**WORK TO BE COMPLETED:**
Report back every line of the entries that contains "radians", exactly as written.

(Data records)
::::::

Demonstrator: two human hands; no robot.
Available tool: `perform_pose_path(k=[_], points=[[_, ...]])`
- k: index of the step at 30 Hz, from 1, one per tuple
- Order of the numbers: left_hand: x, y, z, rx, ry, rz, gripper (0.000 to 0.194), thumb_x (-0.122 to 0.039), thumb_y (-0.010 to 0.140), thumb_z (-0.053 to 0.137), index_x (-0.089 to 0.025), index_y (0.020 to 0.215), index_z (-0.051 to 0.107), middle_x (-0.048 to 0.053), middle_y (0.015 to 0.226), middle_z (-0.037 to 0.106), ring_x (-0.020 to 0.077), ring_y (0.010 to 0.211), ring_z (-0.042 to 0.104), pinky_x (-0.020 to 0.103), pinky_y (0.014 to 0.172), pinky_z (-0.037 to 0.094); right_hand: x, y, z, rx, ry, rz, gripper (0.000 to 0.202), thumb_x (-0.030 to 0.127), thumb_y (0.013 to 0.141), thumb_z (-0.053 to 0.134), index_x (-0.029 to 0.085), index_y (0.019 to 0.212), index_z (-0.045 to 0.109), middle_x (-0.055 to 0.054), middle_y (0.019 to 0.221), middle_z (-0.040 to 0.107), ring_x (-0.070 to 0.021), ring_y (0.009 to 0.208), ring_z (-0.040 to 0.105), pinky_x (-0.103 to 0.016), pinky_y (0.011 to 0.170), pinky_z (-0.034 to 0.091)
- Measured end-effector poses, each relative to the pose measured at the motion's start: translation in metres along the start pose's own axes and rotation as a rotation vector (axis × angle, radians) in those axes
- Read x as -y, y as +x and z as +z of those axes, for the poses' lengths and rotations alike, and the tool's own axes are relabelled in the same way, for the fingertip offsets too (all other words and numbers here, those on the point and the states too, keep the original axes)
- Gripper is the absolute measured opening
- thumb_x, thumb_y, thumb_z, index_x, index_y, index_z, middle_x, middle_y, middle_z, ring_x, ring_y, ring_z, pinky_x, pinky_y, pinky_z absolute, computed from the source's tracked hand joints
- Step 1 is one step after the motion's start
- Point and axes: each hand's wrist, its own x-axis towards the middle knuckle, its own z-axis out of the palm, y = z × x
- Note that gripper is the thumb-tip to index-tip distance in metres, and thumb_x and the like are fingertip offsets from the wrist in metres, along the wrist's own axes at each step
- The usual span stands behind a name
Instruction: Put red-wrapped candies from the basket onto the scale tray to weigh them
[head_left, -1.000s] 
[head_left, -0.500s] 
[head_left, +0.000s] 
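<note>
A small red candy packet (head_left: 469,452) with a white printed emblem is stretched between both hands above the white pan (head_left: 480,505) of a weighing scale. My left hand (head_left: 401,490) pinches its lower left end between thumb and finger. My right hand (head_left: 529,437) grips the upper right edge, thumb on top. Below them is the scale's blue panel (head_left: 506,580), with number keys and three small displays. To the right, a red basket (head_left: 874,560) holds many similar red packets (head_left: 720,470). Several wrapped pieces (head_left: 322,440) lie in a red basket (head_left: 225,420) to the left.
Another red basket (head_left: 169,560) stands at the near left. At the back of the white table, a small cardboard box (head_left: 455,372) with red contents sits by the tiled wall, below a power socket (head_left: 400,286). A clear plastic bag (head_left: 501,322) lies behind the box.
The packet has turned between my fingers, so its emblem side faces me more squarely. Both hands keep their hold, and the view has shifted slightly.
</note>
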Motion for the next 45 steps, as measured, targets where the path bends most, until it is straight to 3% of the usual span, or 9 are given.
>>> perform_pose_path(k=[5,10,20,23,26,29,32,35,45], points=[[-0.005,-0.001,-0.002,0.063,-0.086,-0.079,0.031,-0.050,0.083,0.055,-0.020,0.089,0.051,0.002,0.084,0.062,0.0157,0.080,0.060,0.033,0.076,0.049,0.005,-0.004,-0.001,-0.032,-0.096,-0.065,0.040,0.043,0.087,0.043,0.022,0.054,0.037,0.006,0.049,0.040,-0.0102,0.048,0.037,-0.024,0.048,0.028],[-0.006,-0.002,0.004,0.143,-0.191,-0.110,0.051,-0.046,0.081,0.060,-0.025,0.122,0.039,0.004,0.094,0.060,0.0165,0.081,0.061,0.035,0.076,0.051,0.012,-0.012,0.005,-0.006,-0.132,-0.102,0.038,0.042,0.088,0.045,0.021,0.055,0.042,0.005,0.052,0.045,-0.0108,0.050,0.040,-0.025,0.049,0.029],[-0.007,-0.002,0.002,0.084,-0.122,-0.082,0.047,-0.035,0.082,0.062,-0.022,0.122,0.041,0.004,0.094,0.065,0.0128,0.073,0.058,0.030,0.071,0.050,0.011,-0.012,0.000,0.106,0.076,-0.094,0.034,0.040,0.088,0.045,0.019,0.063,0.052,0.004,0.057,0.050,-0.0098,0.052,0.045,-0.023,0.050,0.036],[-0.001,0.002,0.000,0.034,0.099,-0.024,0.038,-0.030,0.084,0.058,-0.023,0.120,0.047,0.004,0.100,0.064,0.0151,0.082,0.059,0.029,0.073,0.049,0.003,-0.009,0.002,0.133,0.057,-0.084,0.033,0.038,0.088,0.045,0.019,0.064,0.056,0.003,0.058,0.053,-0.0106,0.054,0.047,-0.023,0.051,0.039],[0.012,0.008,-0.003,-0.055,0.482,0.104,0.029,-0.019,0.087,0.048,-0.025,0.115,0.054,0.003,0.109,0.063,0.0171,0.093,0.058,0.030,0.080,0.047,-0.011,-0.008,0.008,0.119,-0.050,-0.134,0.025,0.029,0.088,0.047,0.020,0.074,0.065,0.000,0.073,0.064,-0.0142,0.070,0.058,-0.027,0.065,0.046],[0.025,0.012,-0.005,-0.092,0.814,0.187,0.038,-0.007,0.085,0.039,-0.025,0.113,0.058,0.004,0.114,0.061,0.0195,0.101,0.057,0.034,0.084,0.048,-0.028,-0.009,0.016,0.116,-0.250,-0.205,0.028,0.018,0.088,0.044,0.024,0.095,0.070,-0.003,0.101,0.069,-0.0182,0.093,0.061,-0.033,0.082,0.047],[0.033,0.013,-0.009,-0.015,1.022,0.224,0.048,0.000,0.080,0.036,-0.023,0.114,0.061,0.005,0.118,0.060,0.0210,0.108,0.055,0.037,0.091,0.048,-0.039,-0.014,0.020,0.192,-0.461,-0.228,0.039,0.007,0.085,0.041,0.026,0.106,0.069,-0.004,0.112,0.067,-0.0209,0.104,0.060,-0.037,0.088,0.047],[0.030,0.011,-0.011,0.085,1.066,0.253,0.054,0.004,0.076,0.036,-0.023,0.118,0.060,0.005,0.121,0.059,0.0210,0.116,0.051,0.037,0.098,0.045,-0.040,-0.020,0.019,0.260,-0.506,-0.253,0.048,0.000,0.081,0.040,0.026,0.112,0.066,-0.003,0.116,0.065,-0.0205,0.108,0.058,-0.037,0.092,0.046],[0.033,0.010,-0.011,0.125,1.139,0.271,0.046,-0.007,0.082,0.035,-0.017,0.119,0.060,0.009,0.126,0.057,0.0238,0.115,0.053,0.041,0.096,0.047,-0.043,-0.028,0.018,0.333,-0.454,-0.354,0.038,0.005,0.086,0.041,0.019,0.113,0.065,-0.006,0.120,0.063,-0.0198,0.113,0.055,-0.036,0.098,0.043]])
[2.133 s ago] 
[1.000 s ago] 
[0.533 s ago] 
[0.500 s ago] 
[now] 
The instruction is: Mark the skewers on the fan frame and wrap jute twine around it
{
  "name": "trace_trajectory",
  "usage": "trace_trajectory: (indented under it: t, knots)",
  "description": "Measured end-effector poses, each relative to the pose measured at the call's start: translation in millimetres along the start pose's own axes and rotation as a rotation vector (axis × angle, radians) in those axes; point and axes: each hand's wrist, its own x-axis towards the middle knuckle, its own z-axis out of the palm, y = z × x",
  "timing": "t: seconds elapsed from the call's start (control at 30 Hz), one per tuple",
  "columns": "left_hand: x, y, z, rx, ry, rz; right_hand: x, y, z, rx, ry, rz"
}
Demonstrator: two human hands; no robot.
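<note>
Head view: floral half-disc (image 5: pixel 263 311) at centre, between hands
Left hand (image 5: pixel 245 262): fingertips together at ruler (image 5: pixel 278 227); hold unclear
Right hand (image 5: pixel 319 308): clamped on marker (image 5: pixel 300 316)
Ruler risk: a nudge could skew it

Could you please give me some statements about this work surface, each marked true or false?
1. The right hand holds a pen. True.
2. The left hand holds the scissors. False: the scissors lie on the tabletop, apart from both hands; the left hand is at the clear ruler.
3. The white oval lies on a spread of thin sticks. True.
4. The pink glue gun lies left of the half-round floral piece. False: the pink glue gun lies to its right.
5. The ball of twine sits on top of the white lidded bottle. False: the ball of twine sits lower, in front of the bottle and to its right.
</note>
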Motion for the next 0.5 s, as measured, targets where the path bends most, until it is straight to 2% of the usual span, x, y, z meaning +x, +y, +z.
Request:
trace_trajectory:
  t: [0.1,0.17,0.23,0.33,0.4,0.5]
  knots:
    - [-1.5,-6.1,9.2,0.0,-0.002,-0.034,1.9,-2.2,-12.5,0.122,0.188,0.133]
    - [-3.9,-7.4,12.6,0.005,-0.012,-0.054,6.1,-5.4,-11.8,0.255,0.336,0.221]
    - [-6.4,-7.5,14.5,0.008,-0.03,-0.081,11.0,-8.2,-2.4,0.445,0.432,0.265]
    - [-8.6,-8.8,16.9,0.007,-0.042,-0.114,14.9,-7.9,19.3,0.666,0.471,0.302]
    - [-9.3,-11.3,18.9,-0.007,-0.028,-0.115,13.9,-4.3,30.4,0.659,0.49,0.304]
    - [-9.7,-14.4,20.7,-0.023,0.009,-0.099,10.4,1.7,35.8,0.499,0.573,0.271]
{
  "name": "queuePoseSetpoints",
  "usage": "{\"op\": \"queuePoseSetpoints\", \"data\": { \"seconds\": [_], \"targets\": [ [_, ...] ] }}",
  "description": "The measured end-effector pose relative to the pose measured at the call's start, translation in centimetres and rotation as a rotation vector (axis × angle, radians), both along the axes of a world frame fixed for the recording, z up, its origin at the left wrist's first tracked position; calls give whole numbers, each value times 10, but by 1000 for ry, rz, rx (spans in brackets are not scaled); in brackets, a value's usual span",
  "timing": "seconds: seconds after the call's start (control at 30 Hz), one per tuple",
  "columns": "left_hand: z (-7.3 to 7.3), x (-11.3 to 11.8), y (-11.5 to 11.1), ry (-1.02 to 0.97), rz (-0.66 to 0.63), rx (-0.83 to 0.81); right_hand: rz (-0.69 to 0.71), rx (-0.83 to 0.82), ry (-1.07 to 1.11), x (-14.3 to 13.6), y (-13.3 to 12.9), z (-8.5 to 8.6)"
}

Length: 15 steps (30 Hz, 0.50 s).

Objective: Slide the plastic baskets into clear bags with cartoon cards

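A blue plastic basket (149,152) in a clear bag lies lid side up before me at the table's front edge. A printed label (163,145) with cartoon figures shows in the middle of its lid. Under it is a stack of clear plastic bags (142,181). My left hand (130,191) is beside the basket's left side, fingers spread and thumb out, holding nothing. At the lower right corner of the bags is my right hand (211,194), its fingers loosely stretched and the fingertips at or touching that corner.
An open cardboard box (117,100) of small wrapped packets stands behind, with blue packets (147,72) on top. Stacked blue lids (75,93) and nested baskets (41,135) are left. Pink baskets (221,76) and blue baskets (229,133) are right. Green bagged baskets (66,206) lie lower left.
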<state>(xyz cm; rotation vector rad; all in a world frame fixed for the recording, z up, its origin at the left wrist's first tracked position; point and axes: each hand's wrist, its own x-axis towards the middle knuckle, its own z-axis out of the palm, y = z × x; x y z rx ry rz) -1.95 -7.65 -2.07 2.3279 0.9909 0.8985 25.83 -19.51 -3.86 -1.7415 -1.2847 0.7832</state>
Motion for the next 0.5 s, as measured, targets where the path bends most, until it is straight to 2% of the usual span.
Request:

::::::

**ANSWER TO THE PROBLEM:**
- Measured end-effector poses, each relative to the pose measured at the motion's start: translation in metres along the start pose's own axes and rotation as a rotation vector (axis × angle, radians) in those axes
  "description": "Measured end-effector poses, each relative to the pose measured at the call's start: translation in millimetres along the start pose's own axes and rotation as a rotation vector (axis × angle, radians) in those axes; point and axes: each hand's wrist, its own x-axis towards the middle knuckle, its own z-axis out of the palm, y = z × x",
  "description": "The measured end-effector pose relative to the pose measured at the call's start, translation in centimetres and rotation as a rotation vector (axis × angle, radians), both along the axes of a world frame fixed for the recording, z up, its origin at the left wrist's first tracked position; calls give whole numbers, each value times 10, but by 1000 for ry, rz, rx (spans in brackets are not scaled); in brackets, a value's usual span",

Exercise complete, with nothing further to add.